Bu his ara sıra uğruyor bana. Yaşıtlarımın küçükken izleyip hakim olduğu bir diziden bihaber olmak veya hayat tarzlarındaki yaygın bir alışkanlığın bende, benim ailemde olmaması mesela… Artık çok geç bunlar için. Olmaz, değişmez, olsa da bir anlam ifade etmez değil mi? O yüzden her şeyin olmasa bile bazı şeylerin zamanı vardır. Bu tabii ki büyük bir eksiklik veya sorun değil, hiç değil hatta. Sadece zaman zaman ayrık, dışarıda kalmış hissettiriyor o kadar. Ki ben zaten pek çok zaman pek çok konuda birçok insanın dışında kalan ve bunda sakınca görmeyen biriyim. Her neyse, Kıvanç başrollü yeni diziyi izledim geçen. Aslında bekleyebilirdi ama ilgimi çeken bir şey gündem olduysa o aktif akışa dahil olma isteğiyle doluyor, fomo* yaşıyorum. Bir de ne yapacağını bilmez halde aklımda netleştiremediğim bir sürü şeyle dolaşıp durduğum ve bir yere varamadığım bir dönemimde olduğum için merakımı gidereceğim bir etkinlik seçmek mantıklı geldi. O an kurtarıcı oluyor yani, tamamen olmasa da biraz odağımı yakalıyor, kafamı boşaltıyor falan. Öyle.
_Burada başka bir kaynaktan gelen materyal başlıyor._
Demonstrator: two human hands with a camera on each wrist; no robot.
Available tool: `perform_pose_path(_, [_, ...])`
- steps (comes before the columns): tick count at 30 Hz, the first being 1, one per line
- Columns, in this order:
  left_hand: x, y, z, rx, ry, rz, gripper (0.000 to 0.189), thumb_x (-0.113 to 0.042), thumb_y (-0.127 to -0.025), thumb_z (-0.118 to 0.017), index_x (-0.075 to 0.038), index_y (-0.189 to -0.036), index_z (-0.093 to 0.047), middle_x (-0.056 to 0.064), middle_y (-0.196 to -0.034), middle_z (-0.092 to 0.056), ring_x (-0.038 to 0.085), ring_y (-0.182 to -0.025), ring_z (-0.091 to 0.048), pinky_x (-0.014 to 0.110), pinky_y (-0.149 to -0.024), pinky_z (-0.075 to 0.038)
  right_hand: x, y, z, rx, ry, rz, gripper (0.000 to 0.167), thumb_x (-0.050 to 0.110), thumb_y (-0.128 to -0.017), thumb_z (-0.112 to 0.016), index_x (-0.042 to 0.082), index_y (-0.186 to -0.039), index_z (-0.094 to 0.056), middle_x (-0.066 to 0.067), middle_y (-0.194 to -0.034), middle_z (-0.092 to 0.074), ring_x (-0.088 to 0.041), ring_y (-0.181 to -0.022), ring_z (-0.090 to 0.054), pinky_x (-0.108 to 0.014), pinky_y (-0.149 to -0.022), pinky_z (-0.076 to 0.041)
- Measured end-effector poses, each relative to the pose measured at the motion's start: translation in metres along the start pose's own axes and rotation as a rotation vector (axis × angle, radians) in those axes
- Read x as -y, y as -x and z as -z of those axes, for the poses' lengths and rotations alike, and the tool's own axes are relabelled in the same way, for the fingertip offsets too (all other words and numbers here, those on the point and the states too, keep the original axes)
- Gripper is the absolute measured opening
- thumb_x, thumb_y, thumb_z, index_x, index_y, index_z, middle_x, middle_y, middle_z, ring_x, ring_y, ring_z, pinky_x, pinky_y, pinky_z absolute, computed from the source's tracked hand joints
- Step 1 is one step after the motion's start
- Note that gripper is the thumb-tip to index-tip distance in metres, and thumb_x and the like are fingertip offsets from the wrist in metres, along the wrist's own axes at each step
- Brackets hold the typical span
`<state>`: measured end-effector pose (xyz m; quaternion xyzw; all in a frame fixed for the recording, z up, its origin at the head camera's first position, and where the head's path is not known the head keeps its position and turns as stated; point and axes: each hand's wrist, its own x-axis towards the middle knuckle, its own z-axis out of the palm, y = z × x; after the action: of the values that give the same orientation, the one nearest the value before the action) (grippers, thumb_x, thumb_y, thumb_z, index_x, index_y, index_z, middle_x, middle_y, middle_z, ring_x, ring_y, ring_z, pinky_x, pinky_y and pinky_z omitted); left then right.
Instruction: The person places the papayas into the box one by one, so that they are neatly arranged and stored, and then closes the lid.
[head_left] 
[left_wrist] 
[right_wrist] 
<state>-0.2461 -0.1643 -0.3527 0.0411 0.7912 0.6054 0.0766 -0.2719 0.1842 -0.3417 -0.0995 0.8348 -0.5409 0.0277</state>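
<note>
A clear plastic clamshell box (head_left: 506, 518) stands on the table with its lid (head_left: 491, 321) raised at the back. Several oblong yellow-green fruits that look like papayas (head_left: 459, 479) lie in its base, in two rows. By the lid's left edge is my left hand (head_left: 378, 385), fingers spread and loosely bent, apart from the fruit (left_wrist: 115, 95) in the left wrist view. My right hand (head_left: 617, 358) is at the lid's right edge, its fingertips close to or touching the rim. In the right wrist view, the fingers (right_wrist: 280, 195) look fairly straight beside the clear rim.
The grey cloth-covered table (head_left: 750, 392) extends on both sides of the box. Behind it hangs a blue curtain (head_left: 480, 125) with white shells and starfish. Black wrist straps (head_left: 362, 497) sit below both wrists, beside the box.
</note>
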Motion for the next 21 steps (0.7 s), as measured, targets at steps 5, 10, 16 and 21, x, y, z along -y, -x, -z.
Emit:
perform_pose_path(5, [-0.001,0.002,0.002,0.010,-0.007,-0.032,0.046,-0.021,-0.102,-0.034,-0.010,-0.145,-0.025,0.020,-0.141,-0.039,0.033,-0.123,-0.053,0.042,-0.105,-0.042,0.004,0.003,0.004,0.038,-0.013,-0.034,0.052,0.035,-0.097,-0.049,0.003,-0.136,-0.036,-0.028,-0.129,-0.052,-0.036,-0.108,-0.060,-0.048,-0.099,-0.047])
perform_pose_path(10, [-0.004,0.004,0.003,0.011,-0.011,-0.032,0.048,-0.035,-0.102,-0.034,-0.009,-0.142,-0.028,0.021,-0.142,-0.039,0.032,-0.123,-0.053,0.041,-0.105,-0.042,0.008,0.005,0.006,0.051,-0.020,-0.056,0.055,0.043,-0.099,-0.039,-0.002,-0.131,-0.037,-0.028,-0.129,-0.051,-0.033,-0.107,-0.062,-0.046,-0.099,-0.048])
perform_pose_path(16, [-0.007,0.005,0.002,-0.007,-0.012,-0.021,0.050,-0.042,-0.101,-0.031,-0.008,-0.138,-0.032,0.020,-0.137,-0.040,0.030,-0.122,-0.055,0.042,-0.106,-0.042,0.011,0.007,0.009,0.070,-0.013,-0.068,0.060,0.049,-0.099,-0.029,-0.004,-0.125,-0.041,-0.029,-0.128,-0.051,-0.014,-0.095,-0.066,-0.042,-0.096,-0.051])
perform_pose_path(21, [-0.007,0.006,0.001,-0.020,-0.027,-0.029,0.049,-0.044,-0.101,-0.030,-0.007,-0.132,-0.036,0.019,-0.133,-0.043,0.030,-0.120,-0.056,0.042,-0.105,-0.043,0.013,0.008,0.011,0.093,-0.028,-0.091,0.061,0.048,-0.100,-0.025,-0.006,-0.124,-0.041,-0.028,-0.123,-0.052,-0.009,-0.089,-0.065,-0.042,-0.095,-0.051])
Sabah bir yere gideceğim, ufak bir hazırlık da gerektiriyor bu. Ama akıllanmayan bir kişilik olduğumdan (en azından bu konuda) yine zaman yönetimi yapmadım ve yeterli uyku alamayıp gün içinde tatsız haller yaşayacağım. Neyse, manifest gibi olmasın, inşallah yaşamam. Süper bir gün olacak, harika anlar yaşayacağım, huzurlu ve keyifli hissedeceğim, enerjim dolup taşacak. Sabah birkaç kez tekrarlayayım bunu bari. Aslında buraya bir emoji koyacaktım, diğer yazılarımda da defalarca yaptığım gibi yine baskıladım bu isteğimi. Çünkü salaş giymeye cesaret edemeyeceğiniz bir toplantı/şirket ortamı gibi geliyor site bana. Daha doğrusu emoji kullanırsam saygınlığına zeval gelecek, entelektüel ortamına zarar verecekmişim gibi. Abes kaçan şeylerden kaçınmaya çalışıyorum o yüzden.
Böyle günlük tutma ayağına kafamı boşaltma çalışmalarına iyi alıştım. Beni biraz dengede tutacakmış gibi hissediyorum. Umarım öyle olur, iç dünyamı tatmin edecek bir alışkanlık haline gelir. Çünkü bir süredir şairin "Yazmasam deli olacaktım!" dediği yerlerdeyim, geziniyorum.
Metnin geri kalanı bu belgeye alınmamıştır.